L'État est de plus en plus souvent condamné, tant au niveau européen que par la justice administrative, pour l'indignité des conditions de détention dans notre pays. C'est ainsi encore qu'un jeune homme qui avait été violé en 2001 par un codétenu, dont l'administration pénitentiaire ne pouvait ignorer la dangerosité, vient de se voir accorder une indemnisation de 10 000 euros – qui ne réparera évidemment pas son traumatisme.

Les gouvernements successifs ont lancé un programme, en voie d'achèvement, de 13 200 nouvelles places, auxquelles le Président de la République, dans un mouvement un peu inconsidéré, a ajouté 5 000 autres. Cela fait donc au total 18 000 places. Mais Mme la garde des sceaux elle-même a reconnu que si les nouvelles places apportent davantage de confort matériel, en revanche elles posent problème sur le plan de l'humanisation des prisons, tant pour les détenus que pour le personnel pénitentiaire – d'autant que les nouveaux établissements sont souvent très éloignés des centres urbains, ce qui, notamment, ne facilite pas les rapports avec la famille.

À ce programme de construction s'ajoute un programme de rénovation complète de 12 000 places, que nous n'avons jamais critiqué tant la situation est indigne.

Comme l'a dit notre collègue Raimbourg, – et il faut évoquer aussi la situation particulièrement difficile de l'outre-mer –, l'encombrement des prisons entraîne inégalités, mauvaises conditions de détention et difficultés de réinsertion. Ce que l'administration pénitentiaire pratique déjà, et depuis longtemps, en établissement pour peines et particulièrement en maison centrale, à savoir ce qu'il est convenu d'appeler un numerus clausus, mais qui est tout simplement l'adéquation entre les places et les besoins, reste impossible dans les maisons d'arrêt – où, je le rappelle, environ un tiers des détenus sont des prévenus, les autres étant condamnés à de courtes peines.

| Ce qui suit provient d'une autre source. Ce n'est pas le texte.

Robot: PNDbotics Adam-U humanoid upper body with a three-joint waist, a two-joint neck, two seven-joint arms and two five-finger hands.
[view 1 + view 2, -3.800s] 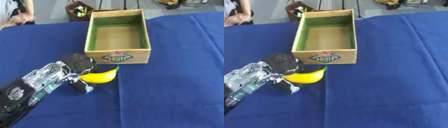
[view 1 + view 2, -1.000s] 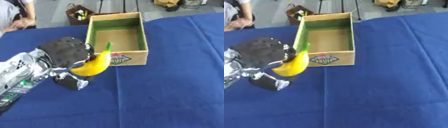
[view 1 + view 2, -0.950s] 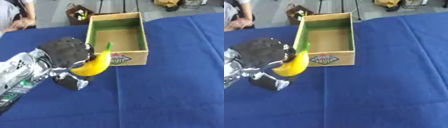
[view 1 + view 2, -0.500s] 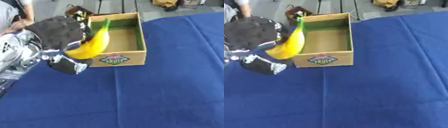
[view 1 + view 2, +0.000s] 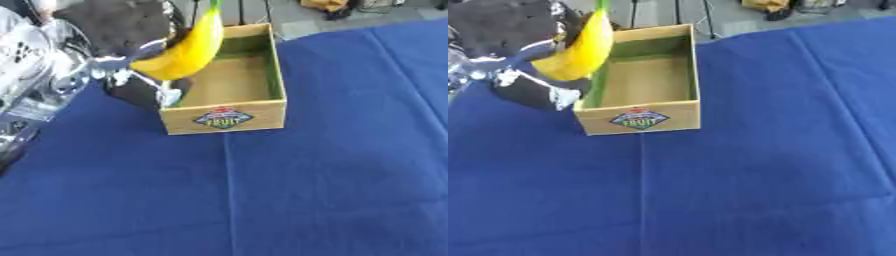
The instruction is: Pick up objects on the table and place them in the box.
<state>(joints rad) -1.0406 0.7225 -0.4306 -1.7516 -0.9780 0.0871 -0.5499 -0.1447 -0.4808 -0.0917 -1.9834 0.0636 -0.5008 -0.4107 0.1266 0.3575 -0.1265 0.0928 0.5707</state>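
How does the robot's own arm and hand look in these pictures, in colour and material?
Only the left arm shows. The left hand is covered in dark, matte black material, rounded in shape. The forearm behind it is shiny silver metal with black parts between. The right arm is not in view.

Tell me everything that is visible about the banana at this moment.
The banana is yellow with a green stem end that points up toward the top edge of the view. It is curved, smooth-skinned and looks whole. It hangs nearly upright, lifted off the blue tablecloth, over the left wall of the wooden box. The left hand is curled round it from the left; nothing else touches it.
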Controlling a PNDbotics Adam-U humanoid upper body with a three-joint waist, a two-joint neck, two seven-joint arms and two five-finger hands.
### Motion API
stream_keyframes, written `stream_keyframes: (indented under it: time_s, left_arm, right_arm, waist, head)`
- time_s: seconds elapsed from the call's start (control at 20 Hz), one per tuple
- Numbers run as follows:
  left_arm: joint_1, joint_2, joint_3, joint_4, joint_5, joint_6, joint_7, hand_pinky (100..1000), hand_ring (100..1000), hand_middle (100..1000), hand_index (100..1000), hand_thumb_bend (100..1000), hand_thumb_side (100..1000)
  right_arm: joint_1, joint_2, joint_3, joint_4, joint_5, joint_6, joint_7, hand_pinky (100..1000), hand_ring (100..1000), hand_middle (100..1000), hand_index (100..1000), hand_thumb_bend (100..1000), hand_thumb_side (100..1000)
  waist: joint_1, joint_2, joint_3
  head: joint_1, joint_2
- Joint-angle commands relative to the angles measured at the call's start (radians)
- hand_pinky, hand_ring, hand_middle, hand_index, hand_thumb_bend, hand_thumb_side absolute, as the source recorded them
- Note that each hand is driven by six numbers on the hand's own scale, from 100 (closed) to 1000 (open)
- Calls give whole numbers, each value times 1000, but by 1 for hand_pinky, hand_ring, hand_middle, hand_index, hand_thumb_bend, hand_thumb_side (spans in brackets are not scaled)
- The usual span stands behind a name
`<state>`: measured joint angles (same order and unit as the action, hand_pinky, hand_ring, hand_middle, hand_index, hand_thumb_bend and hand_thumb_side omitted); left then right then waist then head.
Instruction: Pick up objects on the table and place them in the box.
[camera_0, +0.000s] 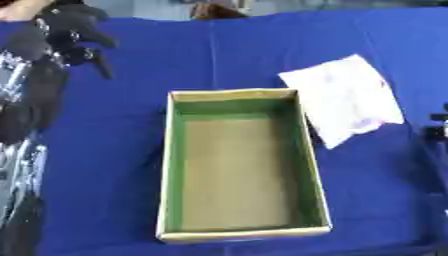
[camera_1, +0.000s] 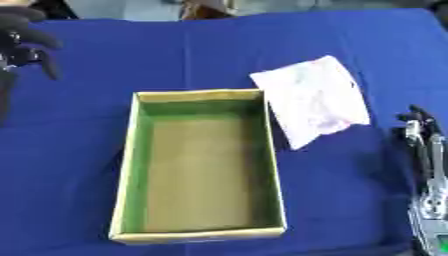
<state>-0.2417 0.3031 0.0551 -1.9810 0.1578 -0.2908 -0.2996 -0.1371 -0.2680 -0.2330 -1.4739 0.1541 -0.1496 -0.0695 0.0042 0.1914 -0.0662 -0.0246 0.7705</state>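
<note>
The left hand (camera_0: 66, 30) is hovering far beyond the cardboard box (camera_0: 242, 236), fingers loosely curled, holding nothing. The white packet (camera_0: 341, 97) is lying just beside the box's far right corner, long axis running away from it. The right hand (camera_1: 418, 131), nearer, is waiting; its fingers cannot be made out.

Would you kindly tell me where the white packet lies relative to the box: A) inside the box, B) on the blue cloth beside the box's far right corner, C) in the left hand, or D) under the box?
B: the white packet lies flat on the blue cloth next to the far right corner of the box, which holds nothing.
</note>
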Motion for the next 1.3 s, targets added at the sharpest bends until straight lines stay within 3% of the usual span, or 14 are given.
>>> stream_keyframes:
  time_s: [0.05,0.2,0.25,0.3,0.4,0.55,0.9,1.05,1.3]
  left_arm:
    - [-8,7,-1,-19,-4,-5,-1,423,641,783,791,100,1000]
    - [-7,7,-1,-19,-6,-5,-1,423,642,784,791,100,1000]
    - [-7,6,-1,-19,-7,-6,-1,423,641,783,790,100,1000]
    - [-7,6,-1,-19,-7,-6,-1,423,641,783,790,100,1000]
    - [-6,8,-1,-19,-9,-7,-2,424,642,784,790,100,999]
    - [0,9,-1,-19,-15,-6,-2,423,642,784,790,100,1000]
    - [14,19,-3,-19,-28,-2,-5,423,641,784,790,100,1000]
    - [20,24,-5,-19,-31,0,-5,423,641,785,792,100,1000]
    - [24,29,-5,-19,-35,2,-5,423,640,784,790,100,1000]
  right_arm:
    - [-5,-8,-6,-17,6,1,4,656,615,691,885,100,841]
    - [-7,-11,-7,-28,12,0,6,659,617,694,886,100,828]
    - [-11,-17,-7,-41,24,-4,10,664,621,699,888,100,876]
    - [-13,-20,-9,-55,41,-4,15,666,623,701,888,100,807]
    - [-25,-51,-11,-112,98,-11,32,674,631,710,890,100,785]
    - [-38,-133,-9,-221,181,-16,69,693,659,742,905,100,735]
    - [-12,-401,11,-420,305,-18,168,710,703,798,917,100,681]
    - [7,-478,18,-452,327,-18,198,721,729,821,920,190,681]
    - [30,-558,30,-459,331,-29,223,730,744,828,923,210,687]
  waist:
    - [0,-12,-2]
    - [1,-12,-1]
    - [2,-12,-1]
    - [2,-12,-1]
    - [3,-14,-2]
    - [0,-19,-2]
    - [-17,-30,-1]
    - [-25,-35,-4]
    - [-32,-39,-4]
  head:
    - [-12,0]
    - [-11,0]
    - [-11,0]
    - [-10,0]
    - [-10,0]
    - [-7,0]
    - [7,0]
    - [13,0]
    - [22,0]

Voulons-nous allègrement piétiner une grande avancée de la loi pénitentiaire, la réaffirmation du principe de l'encellulement individuel ? On constate aussi, en dépit de ce que nous avions voté, le faible nombre de détenus en activité professionnelle ou en formation : pas plus du tiers au total, et certainement moins dans certains établissements. N'oublions pas non plus les difficultés du personnel pénitentiaire, souvent confronté à des détenus manifestant des troubles psychiatriques qui, à l'évidence, ne peuvent être qu'aggravés par la promiscuité.

Bref, nous avons toutes les raisons de souscrire à cette proposition de loi. Elle est équilibrée, mesurée, respectueuse des individus, mais aussi des juges – puisque, comme il est écrit dans l'exposé des motifs, le mécanisme proposé vise notamment à assurer « la mise à exécution immédiate de toute peine d'emprisonnement ». Elle n'est nullement laxiste, mais répond à la volonté que les peines soient exécutées dans des conditions dignes. Elle donne la place qui convient au service d'insertion et de probation et au juge de l'application des peines. Elle traduit une réelle volonté de prévention de la surpopulation pénitentiaire, sans se limiter à une déclaration de principe.

J'observe au passage que les lois sur les peines planchers et sur la récidive ont provoqué une forte augmentation du nombre des entrées pour de courtes peines. Par voie de conséquence, beaucoup de personnes condamnées – on parle de 30 000 à 40 000 – n'ont pas exécuté leur peine faute de place. La victime d'une agression peut ainsi continuer à croiser dans la rue son agresseur, pourtant condamné : c'est pour le moins curieux comme résultat, venant d'une majorité qui se prétend sécuritaire.

Ce texte apporte des solutions, sans obliger à construire toujours plus de places de prison – je rappelle que la journée coûte 80 euros, contre 15 euros pour un détenu non hébergé. Si l'on veut que la prison soit utile au détenu et à la société, il faut voter cette proposition de loi.